The fact is that nearly all the properties, buildings, streets, machines, gadgets, higher courses of learning, governments, armies, navies, weapons, monetary systems, and other “advanced” aspects of civilization are superficial to life. Indeed, people who lack them all seem to be both wiser and more contented than the average American. To a child, these things are totally superficial — wretched excrescences that filch his necessary environs and replace them with deadly walls. To think, as parents do, that children can be morally educated and emotionally prepared for maturity in such a setting, and by means which substitute, at best, supervised samplings of natural life for the child-long experience of it, is like thinking that a man could be prepared to live on Mars by occasional squints at the stars.

Essays such as this are, by “civilized” custom, supposed to conclude with neat plans to solve any difficulties or problems which they present. Obviously, the cardinal idea here implied is that the entire way of life of Western man is wrong and has been wrong since before Greece and Rome. The reader, granting my premises, will hardly feel equipped to set out to arrest and redirect a process in being for thousands of years. Yet the reader, if a parent, can do precisely that within the limits of one family and perhaps with good effect on several families.

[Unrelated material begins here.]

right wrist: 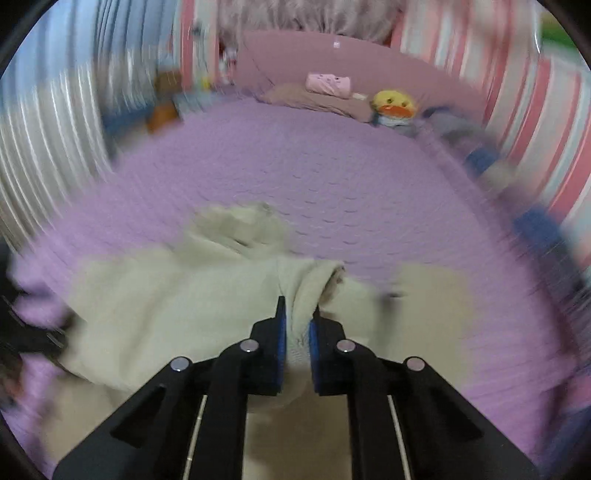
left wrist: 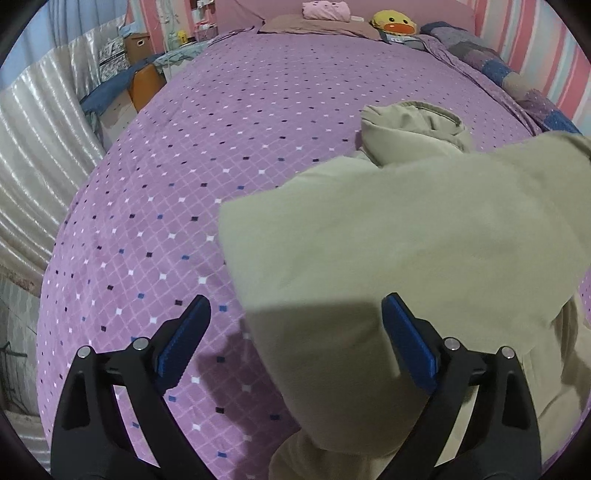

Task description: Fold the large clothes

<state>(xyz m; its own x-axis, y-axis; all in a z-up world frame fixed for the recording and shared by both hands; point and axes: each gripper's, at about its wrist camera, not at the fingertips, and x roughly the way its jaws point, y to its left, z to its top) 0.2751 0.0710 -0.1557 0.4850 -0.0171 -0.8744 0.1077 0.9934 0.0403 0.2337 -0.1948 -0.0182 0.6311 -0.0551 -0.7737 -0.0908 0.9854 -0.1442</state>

He can do it by understanding the true needs of childhood, by realizing that the needs are “rights,” and by serving those rights above and beyond all other rights. Parents have no right, for example, to live in cities if they can possibly live outside them. Children have the right to observe and experience every fact of Nature — animal, mineral, and vegetable. They have a right to learn to be, step by step, independently able to live in natural environments. They have a right to take on such responsibilities as their age makes possible. They have a right to learn such truths and consequences as their emotional development permits, in environs that are not property — environs where they can dig, pluck, hoard, build, saw, cut, walk, swim, chop, paint, paddle, and pole without let or hindrance; environs where their normal impulse is neither inhibited by blue-jacketed guardians of every object nor confined by the artificial hazard of rushing, iron monstrosities. Children have the right to take, every day, such natural risks as their teaching in Nature gives them the competence to face.

Only that adult who is able to live successfully in a primitive world can bring enough knowledge and experience to civilized living to make it worth while. Without a realistic childhood background, he (or she) is a mere gadget himself. And a human being is not designed to be a by-product of a pile of buildings and a slew of machines or a parasite upon them.

I know that some readers, anxious mothers, will think this is a ghastly theory, and that I have never had charge of a child. The fact is, my brother and sister and I did most of the “bringing up” of our much younger half-brother and half-sister. The fact is that, as I write, my own daughter, who is fourteen, has just recovered from a badly broken arm which she sustained while riding a rough horse — I spent part of last summer encouraging her to ride by riding with her. I swam with her in “sharkinfested waters,” too, last summer. And when I found that she had gone swimming alone over the Bahaman coral reefs, it gave me quite a turn. I came in,” she said, “when I looked down and saw an enormous purple sting ray right underneath me.”

The reader will see that I have taught her to be prudent. And a few readers, perhaps, may see that my daughter has a good opportunity of growing up into a person with some experience of Nature - and a fair quantity of self-reliance. Such, anyhow, is my hope for her.